What this task involves =
Could you set down exactly the lines in the records below between the line holding "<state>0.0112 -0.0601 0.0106" and the line holding "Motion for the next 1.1", inclusive?

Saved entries
· · · · · · ·

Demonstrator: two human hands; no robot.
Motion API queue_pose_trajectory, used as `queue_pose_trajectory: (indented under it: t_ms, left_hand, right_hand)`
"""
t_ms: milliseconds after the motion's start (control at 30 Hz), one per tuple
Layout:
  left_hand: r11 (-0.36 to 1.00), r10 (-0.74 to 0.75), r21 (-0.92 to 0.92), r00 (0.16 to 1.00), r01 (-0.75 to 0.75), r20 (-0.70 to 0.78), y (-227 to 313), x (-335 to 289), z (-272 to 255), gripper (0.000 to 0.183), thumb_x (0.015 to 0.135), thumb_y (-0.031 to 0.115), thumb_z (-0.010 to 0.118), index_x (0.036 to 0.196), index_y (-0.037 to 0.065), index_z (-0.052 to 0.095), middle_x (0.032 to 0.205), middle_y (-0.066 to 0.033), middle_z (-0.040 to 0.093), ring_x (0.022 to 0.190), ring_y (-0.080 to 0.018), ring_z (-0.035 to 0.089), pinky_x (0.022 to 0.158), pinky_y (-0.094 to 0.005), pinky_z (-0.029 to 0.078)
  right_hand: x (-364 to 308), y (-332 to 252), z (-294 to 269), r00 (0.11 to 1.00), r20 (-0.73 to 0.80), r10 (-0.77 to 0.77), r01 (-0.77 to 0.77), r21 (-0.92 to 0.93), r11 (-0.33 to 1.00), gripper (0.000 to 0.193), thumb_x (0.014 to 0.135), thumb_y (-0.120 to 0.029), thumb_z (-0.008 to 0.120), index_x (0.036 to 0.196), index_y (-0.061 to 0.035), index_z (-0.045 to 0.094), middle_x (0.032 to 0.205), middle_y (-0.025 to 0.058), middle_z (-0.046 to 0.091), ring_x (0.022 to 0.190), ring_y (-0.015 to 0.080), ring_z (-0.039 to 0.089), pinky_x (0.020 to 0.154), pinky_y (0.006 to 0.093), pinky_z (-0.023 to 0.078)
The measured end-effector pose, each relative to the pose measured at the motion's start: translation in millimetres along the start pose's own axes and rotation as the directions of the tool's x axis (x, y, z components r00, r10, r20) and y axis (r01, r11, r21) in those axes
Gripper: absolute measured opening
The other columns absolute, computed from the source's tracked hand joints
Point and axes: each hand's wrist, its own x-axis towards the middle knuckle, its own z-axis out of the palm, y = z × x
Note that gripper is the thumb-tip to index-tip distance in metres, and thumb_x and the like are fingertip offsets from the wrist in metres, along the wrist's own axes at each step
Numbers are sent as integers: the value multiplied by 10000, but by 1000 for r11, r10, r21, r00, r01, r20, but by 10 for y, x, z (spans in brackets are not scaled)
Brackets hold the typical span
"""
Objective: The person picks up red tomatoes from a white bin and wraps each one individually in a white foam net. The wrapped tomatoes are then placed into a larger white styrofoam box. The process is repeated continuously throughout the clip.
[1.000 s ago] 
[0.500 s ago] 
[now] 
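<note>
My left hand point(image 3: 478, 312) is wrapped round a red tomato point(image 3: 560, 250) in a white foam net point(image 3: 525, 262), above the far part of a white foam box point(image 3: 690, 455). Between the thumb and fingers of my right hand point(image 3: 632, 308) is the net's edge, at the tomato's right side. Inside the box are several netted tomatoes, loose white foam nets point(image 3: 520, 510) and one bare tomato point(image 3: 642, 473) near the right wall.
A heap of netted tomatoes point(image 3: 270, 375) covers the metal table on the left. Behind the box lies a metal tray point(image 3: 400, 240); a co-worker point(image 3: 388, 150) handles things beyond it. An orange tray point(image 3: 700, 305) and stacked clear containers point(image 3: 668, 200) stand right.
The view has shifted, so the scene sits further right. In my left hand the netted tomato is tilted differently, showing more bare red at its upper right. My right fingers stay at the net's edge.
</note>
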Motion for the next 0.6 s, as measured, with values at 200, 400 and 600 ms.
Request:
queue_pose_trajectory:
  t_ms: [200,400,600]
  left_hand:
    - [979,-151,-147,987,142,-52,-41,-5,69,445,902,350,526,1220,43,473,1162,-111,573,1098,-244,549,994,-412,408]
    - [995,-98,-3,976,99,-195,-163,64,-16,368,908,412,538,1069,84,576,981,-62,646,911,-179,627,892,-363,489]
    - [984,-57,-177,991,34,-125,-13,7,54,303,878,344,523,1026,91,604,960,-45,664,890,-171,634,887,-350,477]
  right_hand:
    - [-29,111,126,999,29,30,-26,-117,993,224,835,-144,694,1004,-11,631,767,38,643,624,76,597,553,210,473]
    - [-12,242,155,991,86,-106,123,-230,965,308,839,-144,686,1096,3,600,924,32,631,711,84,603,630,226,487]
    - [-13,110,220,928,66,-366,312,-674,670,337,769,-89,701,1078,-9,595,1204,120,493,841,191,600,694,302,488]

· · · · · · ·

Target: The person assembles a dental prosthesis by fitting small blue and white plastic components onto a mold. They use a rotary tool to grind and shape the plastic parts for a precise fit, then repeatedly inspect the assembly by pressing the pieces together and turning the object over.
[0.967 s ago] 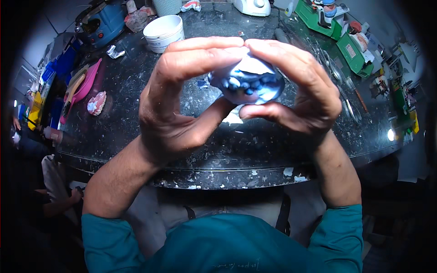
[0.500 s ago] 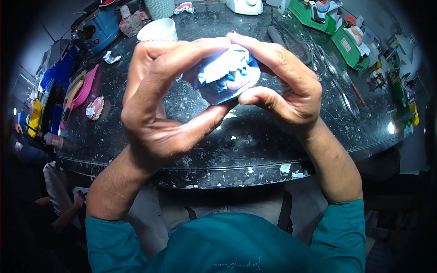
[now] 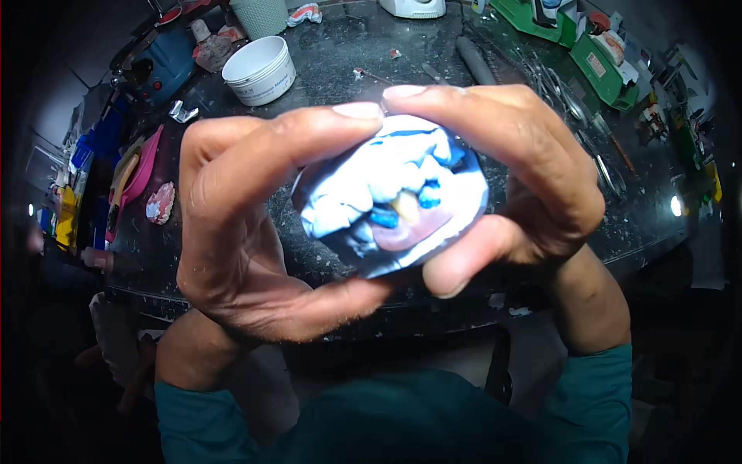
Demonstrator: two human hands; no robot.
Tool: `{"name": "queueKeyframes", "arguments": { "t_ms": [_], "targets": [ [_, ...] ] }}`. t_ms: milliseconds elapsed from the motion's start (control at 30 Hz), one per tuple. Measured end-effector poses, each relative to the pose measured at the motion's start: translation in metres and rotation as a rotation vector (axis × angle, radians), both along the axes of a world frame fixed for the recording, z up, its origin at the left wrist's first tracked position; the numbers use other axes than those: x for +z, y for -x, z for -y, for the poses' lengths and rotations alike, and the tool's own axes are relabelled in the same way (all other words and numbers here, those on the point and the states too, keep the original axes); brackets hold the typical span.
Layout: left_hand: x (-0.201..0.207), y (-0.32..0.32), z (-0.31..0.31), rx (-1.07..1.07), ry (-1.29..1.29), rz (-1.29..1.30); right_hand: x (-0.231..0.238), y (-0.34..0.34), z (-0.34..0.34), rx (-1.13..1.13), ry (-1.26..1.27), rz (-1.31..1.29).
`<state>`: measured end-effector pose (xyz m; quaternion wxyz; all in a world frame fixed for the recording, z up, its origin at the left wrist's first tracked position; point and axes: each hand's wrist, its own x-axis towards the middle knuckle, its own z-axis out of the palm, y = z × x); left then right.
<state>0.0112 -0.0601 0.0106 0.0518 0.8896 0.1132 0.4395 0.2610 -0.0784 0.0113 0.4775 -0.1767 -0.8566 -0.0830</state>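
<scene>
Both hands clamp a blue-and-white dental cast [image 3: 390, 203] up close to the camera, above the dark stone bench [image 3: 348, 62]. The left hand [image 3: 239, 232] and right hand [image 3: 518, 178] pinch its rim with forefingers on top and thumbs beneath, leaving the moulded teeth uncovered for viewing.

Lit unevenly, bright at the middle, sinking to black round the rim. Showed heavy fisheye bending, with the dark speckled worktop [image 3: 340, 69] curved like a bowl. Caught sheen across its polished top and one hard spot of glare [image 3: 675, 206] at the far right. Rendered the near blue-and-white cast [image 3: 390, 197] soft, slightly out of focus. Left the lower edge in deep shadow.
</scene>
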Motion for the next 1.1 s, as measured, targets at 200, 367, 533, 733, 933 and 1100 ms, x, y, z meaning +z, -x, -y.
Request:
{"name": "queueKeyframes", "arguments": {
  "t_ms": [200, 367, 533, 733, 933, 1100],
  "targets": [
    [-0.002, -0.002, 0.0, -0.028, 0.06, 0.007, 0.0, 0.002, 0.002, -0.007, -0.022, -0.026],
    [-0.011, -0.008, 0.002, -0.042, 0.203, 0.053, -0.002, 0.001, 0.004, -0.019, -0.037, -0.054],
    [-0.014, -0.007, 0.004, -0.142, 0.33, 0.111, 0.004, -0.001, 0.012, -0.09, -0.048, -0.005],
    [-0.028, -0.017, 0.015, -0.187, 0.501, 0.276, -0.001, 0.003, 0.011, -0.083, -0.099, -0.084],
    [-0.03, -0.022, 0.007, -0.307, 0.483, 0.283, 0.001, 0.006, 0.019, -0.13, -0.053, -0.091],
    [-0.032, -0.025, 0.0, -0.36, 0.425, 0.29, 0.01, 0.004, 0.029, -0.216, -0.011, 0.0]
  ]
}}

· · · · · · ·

Result of the task =
<state>0.0112 -0.0601 0.0106 0.0518 0.8896 0.1132 0.4395 0.2610 -0.0784 0.0113 0.4775 -0.1767 -0.8566 -0.0830</state>
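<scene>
Both hands clamp a blue-and-white dental cast [image 3: 390, 203] up close to the camera, above the dark stone bench [image 3: 348, 62]. The left hand [image 3: 239, 232] and right hand [image 3: 518, 178] pinch its rim with forefingers on top and thumbs beneath, leaving the moulded teeth uncovered for viewing.

Lit unevenly, bright at the middle, sinking to black round the rim. Showed heavy fisheye bending, with the dark speckled worktop [image 3: 340, 69] curved like a bowl. Caught sheen across its polished top and one hard spot of glare [image 3: 675, 206] at the far right. Rendered the near blue-and-white cast [image 3: 390, 197] soft, slightly out of focus. Left the lower edge in deep shadow.
</scene>
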Motion for the next 1.1 s, as measured, targets at 200, 367, 533, 733, 933 and 1100 ms, x, y, z meaning +z, -x, -y.

What was requested is fully covered by this answer.